I’m hemming and I quite like it. It’s really calming, especially the pressing and the pinning. I’m doing lots of pressing as this will make it so much easier. I found a good tutorial here about the different hems and how to press.
Yesterday I had the length of my dress made level with help of a husband. I stood straight and he kneeled and put pins in the dress at the height of a piece of tape that we cleverly put on a carton roll used to transport car wipers in. Anything vertical that will stand on its own will do. We had it all figured out. Except I forgot this is my husband: he did not pin at the piece of tape but half a centimeter above it. “Because I thought that would be more practical”. Says the man who
has never sewed anything knows how to attach a button on a shirt.
Either way, level is level. I cut the fabric (half a centimeter below where the pins were) and now I’m ready to make a hem.
I opted for a hem that’s 2 cm wide (4/5th of an inch).
For this I folded the edge once, at 1,8 cm and I pressed it. I took care to only press the fold, I left the raw edge alone. This has the benefit of not leaving a print in the underlying fabric. And it won’t stretch the fabric. And it establishes a habit so I won’t press the upper edge next time either. When it really matters.
Nice and crisp. Again, I did not press the top fold. That was pressed before turning up.
Now it has freedom of movement and it shows the extra fabric it has, compared to the fold that I just pressed:
It’s logical that it has extra fabric because the lower end of the skirt is wider than the top. If you fold it over you get excess fabric.
This is an excellent preparation for stitching a blind hem by hand. By not pressing the upper fold it didn’t get a change to leave a print in the right side of the fashion fabric.
By pressing the first fold I now have a clear edge I can use as the base for a blind stitch.
By not pressing the first fold while pressing the second fold I now have given myself freedom to deal with that extra fabric while blind stitching the hem. I can gather it anywhere I like.
Look, even the French seams come in handy here:
I can attach the now pressed hem to the inner part of the seam, without touching the right side of the fashion fabric at all.
This way I can transport the dress to wherever I fancy to do the handstitching. Maybe outside in the garden. Or in another city.
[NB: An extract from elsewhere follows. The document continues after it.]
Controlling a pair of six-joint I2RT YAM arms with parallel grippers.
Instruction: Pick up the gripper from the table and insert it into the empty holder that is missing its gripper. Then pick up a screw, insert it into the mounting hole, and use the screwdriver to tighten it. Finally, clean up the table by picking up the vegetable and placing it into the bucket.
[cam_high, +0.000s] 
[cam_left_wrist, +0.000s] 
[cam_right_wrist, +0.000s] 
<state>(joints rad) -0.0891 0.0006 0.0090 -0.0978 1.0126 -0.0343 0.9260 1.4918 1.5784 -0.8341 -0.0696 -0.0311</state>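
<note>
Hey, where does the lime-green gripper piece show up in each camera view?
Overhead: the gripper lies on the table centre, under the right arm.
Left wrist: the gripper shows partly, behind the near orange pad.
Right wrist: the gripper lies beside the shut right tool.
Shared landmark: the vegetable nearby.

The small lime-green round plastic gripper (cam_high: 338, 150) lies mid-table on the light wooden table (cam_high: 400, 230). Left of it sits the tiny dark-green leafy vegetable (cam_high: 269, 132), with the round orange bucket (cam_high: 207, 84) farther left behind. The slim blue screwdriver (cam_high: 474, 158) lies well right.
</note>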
But, as it turns out, I do not have the desire to spend more zennnn-time handstitching this dress. I want it finished. And as this is not a fancy smancy fabric like silk or jacquard I am fine with simple topstitching. It will show on the right side and I would not do this in a high end couture fabric or fancy vintage dress pattern. But this is my Summer Dress, in cheery cotton. And I want it finished. Three good reasons to go with top stitching.
If I can just find a way to handle the extra fabric in the hem… Let’s try:
Here I am stitching from the inside, close to the fold. Every now and then I gather the extra fabric from the folded fabric into a little crease. You can see one coming up about a centimeter before the French seam:
I just stitch over it.
After stitching the whole hem this is how the inside now looks. Here you see two creases to gather the extra fabric:
One left of the seam, the other on the right, about 3/4th of the width of the picture.
Oh well. In knitting we have a saying: “if pedestrians don’t notice the mistake while you’re galloping past on a horse, you shouldn’t worry about it either.”
So I’m not worrying. Because this dress is not about the hem. Or the neckline (which I did not get right). It is about the fit which I am very happy with.
Just let me attach the inner lining to the dress and then I think I’m finished. Pictures!
ahum. Still need to secure some more threads that are dangling about. I’ll do that after the lining and pictures. I’ll just gallop around if need be.